Exercise aim: Which lines run from the line with "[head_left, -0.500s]" through the line with "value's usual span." in the entries below? Print them exactly, both ends included, and nothing more.

Material provided:
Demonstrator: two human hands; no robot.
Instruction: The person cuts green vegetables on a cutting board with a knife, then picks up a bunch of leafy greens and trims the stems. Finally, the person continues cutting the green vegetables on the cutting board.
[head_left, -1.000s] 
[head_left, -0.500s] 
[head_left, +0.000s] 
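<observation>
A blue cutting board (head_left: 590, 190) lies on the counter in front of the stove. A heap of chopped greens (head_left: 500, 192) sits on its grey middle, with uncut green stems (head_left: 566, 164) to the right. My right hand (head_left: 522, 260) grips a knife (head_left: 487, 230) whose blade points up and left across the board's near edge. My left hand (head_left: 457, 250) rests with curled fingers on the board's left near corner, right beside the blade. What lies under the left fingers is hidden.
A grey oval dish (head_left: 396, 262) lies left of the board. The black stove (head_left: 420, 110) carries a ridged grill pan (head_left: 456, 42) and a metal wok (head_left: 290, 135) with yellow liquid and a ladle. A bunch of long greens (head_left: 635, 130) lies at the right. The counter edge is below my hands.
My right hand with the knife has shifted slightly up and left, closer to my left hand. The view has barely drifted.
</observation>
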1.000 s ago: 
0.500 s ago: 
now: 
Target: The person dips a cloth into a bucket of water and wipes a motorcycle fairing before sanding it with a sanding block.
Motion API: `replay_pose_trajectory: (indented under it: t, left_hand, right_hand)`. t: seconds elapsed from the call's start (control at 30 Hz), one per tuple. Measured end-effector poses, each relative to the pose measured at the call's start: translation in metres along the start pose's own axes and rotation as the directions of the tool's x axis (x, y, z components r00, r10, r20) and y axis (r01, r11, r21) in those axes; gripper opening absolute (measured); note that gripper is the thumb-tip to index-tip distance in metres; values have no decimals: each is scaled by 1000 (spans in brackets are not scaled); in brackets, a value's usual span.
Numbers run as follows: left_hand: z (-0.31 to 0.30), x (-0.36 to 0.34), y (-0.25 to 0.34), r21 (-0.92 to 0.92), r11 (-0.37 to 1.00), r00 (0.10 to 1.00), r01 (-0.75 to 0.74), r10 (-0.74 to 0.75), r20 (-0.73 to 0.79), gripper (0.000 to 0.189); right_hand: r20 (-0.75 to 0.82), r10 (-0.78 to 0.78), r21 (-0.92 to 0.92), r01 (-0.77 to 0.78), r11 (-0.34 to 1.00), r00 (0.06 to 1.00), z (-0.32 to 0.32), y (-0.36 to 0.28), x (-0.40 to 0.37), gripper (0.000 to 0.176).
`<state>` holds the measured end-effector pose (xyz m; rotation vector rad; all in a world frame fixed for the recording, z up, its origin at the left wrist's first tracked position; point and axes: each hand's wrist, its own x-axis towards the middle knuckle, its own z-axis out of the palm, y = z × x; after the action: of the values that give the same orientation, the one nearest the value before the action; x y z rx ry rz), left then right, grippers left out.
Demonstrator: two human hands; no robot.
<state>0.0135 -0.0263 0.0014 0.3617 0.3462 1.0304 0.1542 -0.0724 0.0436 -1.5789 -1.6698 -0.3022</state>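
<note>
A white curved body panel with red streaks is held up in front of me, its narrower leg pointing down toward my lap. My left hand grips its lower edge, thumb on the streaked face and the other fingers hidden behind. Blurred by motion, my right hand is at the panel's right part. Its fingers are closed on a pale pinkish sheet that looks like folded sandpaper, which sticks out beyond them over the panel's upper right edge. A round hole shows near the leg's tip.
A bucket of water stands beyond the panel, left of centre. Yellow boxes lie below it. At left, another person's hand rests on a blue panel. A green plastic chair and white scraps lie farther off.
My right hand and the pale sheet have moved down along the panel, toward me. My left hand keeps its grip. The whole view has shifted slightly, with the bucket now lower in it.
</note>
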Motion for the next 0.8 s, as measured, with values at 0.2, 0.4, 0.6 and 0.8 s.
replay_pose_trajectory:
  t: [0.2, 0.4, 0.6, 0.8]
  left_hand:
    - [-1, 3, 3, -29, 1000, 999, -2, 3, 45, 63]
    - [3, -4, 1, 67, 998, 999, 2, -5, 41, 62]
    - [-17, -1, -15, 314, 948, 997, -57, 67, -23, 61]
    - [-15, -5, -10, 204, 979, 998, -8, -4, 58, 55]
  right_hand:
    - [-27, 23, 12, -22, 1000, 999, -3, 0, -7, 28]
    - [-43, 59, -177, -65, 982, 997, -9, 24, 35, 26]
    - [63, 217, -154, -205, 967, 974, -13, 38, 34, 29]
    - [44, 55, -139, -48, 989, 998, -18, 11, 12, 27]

Task response:
[head_left, -0.500s] 
[head_left, +0.000s] 
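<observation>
A blue cutting board (head_left: 590, 190) lies on the counter in front of the stove. A heap of chopped greens (head_left: 500, 192) sits on its grey middle, with uncut green stems (head_left: 566, 164) to the right. My right hand (head_left: 522, 260) grips a knife (head_left: 487, 230) whose blade points up and left across the board's near edge. My left hand (head_left: 457, 250) rests with curled fingers on the board's left near corner, right beside the blade. What lies under the left fingers is hidden.
A grey oval dish (head_left: 396, 262) lies left of the board. The black stove (head_left: 420, 110) carries a ridged grill pan (head_left: 456, 42) and a metal wok (head_left: 290, 135) with yellow liquid and a ladle. A bunch of long greens (head_left: 635, 130) lies at the right. The counter edge is below my hands.
My right hand with the knife has shifted slightly up and left, closer to my left hand. The view has barely drifted.
</observation>
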1.000 s ago: 
0.500 s ago: 
now: 
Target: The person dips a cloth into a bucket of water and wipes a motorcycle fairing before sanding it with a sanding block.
Motion API: `replay_pose_trajectory: (indented under it: t, left_hand, right_hand)`. t: seconds elapsed from the call's start (control at 30 Hz), one per tuple. Measured end-effector poses, each relative to the pose measured at the call's start: translation in metres along the start pose's own axes and rotation as the directions of the tool's x axis (x, y, z components r00, r10, r20) and y axis (r01, r11, r21) in those axes; gripper opening absolute (measured); note that gripper is the thumb-tip to index-tip distance in metres; values have no decimals: each is scaled by 1000 (spans in brackets are not scaled); in brackets, a value's usual span.

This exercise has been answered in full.